Encounters with a Financial Planner

Other than the addition of a new line to my Monthly Updates I haven’t expanded much on the $4000 I invested in a Traditional IRA to take advantage of tax savings for 2006. Because the decision to invest was a last minute decision based upon my tax return I had not done any due diligence or research on where to place the money.

In a crunch, I did exactly what a large portion of Americans do: I took the easiest possible path and went to a financial planner. My situation is slightly different because I am lucky/unlucky enough to have an uncle who is a financial planner. Since this was a last minute investment and he had offered to help in the past I decided to write him the check and see what he could come up with for me.

Although I wrote the check back in April, until now that money has just been sitting in a money market fund while we worked around our schedules and time zones to get a chance to talk about what he suggested. His solution was this:

split the $4000 up into 4 different $1000 investments; each in a different class to diversify the investment. To do this he suggested class C shares in a World fund, Midcap fund, Large Cap Value fund and a Small Cap fund

This is a perfectly reasonable suggestion and likely the same one I would have gotten from any other financial planner. The problem I had was that I was not overly impressed with how he arrived at his suggestion.

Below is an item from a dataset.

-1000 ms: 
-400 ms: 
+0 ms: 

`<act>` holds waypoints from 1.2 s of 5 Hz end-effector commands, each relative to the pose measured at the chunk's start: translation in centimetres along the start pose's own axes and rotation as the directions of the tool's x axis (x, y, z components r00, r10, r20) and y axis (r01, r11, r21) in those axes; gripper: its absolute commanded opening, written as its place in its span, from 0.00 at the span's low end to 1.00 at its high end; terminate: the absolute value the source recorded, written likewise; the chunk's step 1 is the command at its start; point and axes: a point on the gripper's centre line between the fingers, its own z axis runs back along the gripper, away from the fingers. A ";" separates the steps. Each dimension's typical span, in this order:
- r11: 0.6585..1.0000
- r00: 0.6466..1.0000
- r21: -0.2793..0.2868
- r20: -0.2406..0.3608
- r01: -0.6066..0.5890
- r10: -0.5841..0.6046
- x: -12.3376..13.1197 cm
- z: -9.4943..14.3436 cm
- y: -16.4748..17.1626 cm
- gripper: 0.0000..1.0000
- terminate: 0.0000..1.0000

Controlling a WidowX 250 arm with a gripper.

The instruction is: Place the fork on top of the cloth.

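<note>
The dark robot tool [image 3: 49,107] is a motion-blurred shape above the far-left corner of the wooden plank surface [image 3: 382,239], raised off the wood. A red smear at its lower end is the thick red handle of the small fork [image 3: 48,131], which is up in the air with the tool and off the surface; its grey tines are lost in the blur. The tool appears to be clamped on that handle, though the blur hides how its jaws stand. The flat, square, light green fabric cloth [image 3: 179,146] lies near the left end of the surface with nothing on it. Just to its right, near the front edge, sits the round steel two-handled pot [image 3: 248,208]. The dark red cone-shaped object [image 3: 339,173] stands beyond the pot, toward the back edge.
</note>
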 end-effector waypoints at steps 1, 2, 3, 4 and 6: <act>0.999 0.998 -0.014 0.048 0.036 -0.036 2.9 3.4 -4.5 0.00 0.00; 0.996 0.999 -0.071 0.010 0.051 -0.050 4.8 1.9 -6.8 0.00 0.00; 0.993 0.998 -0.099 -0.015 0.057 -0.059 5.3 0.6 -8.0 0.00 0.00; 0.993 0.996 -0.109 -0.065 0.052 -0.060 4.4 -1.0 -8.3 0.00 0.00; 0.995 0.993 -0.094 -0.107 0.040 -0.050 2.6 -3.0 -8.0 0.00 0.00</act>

  • The first decision he made that caught my eye was the designation of Class C shares. In my limited investing experience I had never used or learned about the different classes of shares because I never thought that I would be investing through a broker. What I learned about class C shares made me question his decision to use Class C shares for my investmet.
    • I learned that class C shares carry the highest annual expenses in lieu of paying a front end or back end load and have a 1% penalty if you pull out within a year
    • they seem to be best if used for diversifying your money in the short term, allowing managers to chase yields without incurring loads as long as the money has been invested for 12 months.
    • Why then am I investing in class C shares when it will be at least 30+ years before I touch this money? The increased yearly expenses are sure to result in lower returns over this period. My impression is that he simply intends to chase yields every year or so without having to pay a load on either end.
  • The way he picked which funds to invest in also seemed to be cookbook. He simply had a computer program which sorted out the funds that had the best 3,5,10 year yields in their respective categories. He didn’t seem to be making any long term decisions about which direction he thought the economy was headed, he just knew to split the money up and put it where people have been making money in the past 3, 5, 10 years.
  • This form of diversity might not work anymore as we saw at the end of February when almost every asset class took a dip. Currently between my wife and I our retirement is 100% invested in stocks. With any hiccup in the global equity markets, we will likely see some significant loses.

For these reasons I question why we need to use financial planners. Your local financial planner is reading the same magazines, reading the same books, and might not have gone to school any longer that you and I. Should I be paying this guy X% of my assets each year. What value do they add to the equation or are they just yet another layer of middle men making a cut. We will see how he does. If his picks do well does this mean I should move the rest of my investments with him? Only time will tell. I will admit, he has more time than I do.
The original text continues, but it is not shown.